- _Exercise description_: An exact copy of all entries is the expected answer.

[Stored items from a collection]
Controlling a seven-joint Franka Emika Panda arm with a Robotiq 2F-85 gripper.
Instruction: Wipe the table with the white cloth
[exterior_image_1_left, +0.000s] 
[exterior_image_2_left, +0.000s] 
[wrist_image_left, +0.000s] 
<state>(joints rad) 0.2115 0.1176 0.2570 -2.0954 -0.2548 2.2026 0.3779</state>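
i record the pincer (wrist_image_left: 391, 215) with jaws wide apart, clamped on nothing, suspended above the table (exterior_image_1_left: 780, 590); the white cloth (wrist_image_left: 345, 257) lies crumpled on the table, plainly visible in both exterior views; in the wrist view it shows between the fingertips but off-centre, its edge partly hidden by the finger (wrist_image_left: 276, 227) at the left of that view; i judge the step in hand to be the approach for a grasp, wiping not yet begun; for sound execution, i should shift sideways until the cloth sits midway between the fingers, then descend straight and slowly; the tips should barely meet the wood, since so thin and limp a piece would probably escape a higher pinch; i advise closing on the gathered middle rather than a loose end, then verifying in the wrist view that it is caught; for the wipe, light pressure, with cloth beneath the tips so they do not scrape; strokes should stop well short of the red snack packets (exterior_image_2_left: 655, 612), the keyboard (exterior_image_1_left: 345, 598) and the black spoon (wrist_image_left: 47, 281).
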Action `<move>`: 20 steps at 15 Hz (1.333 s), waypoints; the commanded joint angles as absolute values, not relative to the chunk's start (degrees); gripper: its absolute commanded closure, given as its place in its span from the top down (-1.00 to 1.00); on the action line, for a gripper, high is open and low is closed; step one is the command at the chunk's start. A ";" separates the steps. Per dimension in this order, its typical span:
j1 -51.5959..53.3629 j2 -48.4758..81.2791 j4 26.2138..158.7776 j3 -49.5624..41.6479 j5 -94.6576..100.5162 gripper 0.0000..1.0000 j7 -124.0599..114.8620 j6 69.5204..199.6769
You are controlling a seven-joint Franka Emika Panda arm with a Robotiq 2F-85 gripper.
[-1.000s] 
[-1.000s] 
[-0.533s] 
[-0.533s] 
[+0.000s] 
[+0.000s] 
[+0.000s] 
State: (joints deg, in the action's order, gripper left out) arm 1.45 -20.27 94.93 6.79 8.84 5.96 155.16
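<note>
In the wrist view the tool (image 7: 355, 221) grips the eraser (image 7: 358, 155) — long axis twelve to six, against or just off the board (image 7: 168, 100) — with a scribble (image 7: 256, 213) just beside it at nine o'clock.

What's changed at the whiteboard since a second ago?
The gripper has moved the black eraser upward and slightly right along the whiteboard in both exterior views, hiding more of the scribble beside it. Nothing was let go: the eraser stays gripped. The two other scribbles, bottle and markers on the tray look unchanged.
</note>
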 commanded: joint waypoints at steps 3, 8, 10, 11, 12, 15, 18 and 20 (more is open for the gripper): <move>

- _Answer for the task_:
Controlling a seven-joint Franka Emika Panda arm with a Robotiq 2F-85 gripper.
Instruction: Wipe the table with the white cloth
[exterior_image_1_left, +0.000s] 
[exterior_image_2_left, +0.000s] 
[wrist_image_left, +0.000s] 
<state>(joints rad) 0.2115 0.1176 0.2570 -2.0954 -0.2548 2.2026 0.3779</state>
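i record the pincer (wrist_image_left: 391, 215) with jaws wide apart, clamped on nothing, suspended above the table (exterior_image_1_left: 780, 590); the white cloth (wrist_image_left: 345, 257) lies crumpled on the table, plainly visible in both exterior views; in the wrist view it shows between the fingertips but off-centre, its edge partly hidden by the finger (wrist_image_left: 276, 227) at the left of that view; i judge the step in hand to be the approach for a grasp, wiping not yet begun; for sound execution, i should shift sideways until the cloth sits midway between the fingers, then descend straight and slowly; the tips should barely meet the wood, since so thin and limp a piece would probably escape a higher pinch; i advise closing on the gathered middle rather than a loose end, then verifying in the wrist view that it is caught; for the wipe, light pressure, with cloth beneath the tips so they do not scrape; strokes should stop well short of the red snack packets (exterior_image_2_left: 655, 612), the keyboard (exterior_image_1_left: 345, 598) and the black spoon (wrist_image_left: 47, 281).
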Action `<move>`: 20 steps at 15 Hz (1.333 s), waypoints; the commanded joint angles as absolute values, not relative to the chunk's start (degrees); gripper: its absolute commanded closure, given as its place in its span from the top down (-1.00 to 1.00); on the action line, for a gripper, high is open and low is closed; step one is the command at the chunk's start. A ";" separates the steps. Per dimension in this order, its typical span:
j1 -51.5959..53.3629 j2 -48.4758..81.2791 j4 26.2138..158.7776 j3 -49.5624..41.6479 j5 -94.6576..100.5162 gripper 0.0000..1.0000 j7 -124.0599..114.8620 j6 69.5204..199.6769
You are controlling a seven-joint Franka Emika Panda arm with a Robotiq 2F-85 gripper.
[-1.000s] 
[-1.000s] 
[-0.533s] 
[-0.533s] 
[+0.000s] 
[+0.000s] 
[+0.000s] 
State: (joints deg, in the action's order, gripper left out) arm 1.45 -20.27 94.93 6.79 8.84 5.96 155.16
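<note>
In the wrist view the tool (image 7: 355, 221) grips the eraser (image 7: 358, 155) — long axis twelve to six, against or just off the board (image 7: 168, 100) — with a scribble (image 7: 256, 213) just beside it at nine o'clock.

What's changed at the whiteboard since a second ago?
The gripper has moved the black eraser upward and slightly right along the whiteboard in both exterior views, hiding more of the scribble beside it. Nothing was let go: the eraser stays gripped. The two other scribbles, bottle and markers on the tray look unchanged.
</note>
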 commanded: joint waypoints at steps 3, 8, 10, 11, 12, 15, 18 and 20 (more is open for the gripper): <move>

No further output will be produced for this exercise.